• **What you have to do**
Line by line, restate the material exactly.

• **Stored data**
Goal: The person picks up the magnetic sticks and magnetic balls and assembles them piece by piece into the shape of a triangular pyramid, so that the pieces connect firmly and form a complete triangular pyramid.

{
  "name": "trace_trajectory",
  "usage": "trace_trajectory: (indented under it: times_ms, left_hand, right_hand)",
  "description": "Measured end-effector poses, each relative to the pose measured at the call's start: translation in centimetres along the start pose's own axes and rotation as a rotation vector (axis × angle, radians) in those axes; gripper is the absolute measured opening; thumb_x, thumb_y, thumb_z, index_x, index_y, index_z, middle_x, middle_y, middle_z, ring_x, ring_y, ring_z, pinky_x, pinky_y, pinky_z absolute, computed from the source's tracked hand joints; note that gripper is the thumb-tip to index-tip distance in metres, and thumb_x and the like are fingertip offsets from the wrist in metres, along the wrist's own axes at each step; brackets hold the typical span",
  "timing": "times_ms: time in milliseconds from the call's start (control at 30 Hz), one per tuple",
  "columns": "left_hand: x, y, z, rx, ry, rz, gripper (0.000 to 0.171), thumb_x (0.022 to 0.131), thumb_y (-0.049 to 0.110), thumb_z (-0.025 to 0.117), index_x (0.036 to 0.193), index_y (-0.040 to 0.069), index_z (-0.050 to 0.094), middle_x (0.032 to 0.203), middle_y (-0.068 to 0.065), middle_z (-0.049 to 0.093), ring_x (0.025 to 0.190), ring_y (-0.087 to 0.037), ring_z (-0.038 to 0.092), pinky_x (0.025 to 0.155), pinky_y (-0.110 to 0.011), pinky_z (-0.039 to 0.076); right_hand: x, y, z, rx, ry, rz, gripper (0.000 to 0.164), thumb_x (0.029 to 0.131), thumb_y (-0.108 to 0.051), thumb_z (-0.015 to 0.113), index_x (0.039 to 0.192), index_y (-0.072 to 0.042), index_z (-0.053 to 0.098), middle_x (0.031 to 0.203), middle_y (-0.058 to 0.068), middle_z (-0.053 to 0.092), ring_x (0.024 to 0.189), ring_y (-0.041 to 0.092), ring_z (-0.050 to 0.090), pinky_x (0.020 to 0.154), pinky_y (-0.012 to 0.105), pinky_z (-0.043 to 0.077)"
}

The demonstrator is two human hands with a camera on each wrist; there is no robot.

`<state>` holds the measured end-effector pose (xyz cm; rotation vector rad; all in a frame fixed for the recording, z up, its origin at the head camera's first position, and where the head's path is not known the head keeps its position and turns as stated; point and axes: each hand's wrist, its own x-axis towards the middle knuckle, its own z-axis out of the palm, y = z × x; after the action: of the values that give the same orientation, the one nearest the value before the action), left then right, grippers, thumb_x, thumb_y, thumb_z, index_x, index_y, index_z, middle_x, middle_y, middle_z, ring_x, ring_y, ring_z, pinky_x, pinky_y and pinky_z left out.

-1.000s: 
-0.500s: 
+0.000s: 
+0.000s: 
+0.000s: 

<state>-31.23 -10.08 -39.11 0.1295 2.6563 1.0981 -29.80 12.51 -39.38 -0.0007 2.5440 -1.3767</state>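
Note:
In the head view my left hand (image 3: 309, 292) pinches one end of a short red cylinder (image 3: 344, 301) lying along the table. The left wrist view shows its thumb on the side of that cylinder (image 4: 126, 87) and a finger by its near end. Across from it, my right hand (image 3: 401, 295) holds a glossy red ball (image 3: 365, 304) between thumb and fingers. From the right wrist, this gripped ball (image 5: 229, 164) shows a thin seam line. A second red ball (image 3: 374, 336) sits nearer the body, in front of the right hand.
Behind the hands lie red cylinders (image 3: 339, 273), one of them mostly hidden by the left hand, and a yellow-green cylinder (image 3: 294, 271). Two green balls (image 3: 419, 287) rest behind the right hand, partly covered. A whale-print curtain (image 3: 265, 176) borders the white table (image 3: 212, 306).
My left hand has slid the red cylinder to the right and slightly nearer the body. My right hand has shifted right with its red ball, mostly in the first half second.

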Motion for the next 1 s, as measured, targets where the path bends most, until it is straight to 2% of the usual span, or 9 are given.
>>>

• **Exercise output**
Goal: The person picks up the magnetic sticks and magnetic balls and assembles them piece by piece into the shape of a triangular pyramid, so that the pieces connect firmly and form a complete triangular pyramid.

{
  "name": "trace_trajectory",
  "usage": "trace_trajectory: (indented under it: times_ms, left_hand, right_hand)",
  "description": "Measured end-effector poses, each relative to the pose measured at the call's start: translation in centimetres along the start pose's own axes and rotation as a rotation vector (axis × angle, radians) in those axes; gripper is the absolute measured opening; thumb_x, thumb_y, thumb_z, index_x, index_y, index_z, middle_x, middle_y, middle_z, ring_x, ring_y, ring_z, pinky_x, pinky_y, pinky_z absolute, computed from the source's tracked hand joints; note that gripper is the thumb-tip to index-tip distance in metres, and thumb_x and the like are fingertip offsets from the wrist in metres, along the wrist's own axes at each step; brackets hold the typical span",
  "timing": "times_ms: time in milliseconds from the call's start (control at 30 Hz), one per tuple",
  "columns": "left_hand: x, y, z, rx, ry, rz, gripper (0.000 to 0.171), thumb_x (0.022 to 0.131), thumb_y (-0.049 to 0.110), thumb_z (-0.025 to 0.117), index_x (0.036 to 0.193), index_y (-0.040 to 0.069), index_z (-0.050 to 0.094), middle_x (0.032 to 0.203), middle_y (-0.068 to 0.065), middle_z (-0.049 to 0.093), ring_x (0.025 to 0.190), ring_y (-0.087 to 0.037), ring_z (-0.038 to 0.092), pinky_x (0.025 to 0.155), pinky_y (-0.110 to 0.011), pinky_z (-0.039 to 0.076); right_hand: x, y, z, rx, ry, rz, gripper (0.000 to 0.164), thumb_x (0.029 to 0.131), thumb_y (-0.108 to 0.051), thumb_z (-0.015 to 0.113), index_x (0.039 to 0.192), index_y (-0.072 to 0.042), index_z (-0.053 to 0.098), middle_x (0.031 to 0.203), middle_y (-0.058 to 0.068), middle_z (-0.053 to 0.092), ring_x (0.024 to 0.189), ring_y (-0.041 to 0.092), ring_z (-0.050 to 0.090), pinky_x (0.020 to 0.154), pinky_y (-0.012 to 0.105), pinky_z (-0.043 to 0.077)"
}

The demonstrator is two human hands with a camera on each wrist; there is no robot.

`<state>` holds the measured end-effector pose (xyz cm; rotation vector rad; all in a frame fixed for the recording, z up, its origin at the head camera's first position, and where the head's path is not known the head keeps its position and turns as stated; point and axes: each hand's wrist, its own x-axis towards the middle knuckle, its own z-axis out of the palm, y = z × x; after the action: of the values that give the same orientation, the one nearest the value before the action), left then right, grippers, thumb_x, thumb_y, thumb_z, index_x, index_y, index_z, middle_x, middle_y, middle_z, ring_x, ring_y, ring_z, pinky_x, pinky_y and pinky_z left out.

-1.000s: 
-0.500s: 
+0.000s: 
+0.000s: 
+0.000s: 

<state>-31.23 -10.08 -39.11 0.1295 2.6563 1.0981 -29.80 12.51 -39.38 -0.0007 2.5440 -1.3767</state>
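Note:
In the head view my left hand (image 3: 309, 292) pinches one end of a short red cylinder (image 3: 344, 301) lying along the table. The left wrist view shows its thumb on the side of that cylinder (image 4: 126, 87) and a finger by its near end. Across from it, my right hand (image 3: 401, 295) holds a glossy red ball (image 3: 365, 304) between thumb and fingers. From the right wrist, this gripped ball (image 5: 229, 164) shows a thin seam line. A second red ball (image 3: 374, 336) sits nearer the body, in front of the right hand.
Behind the hands lie red cylinders (image 3: 339, 273), one of them mostly hidden by the left hand, and a yellow-green cylinder (image 3: 294, 271). Two green balls (image 3: 419, 287) rest behind the right hand, partly covered. A whale-print curtain (image 3: 265, 176) borders the white table (image 3: 212, 306).
My left hand has slid the red cylinder to the right and slightly nearer the body. My right hand has shifted right with its red ball, mostly in the first half second.
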
Motion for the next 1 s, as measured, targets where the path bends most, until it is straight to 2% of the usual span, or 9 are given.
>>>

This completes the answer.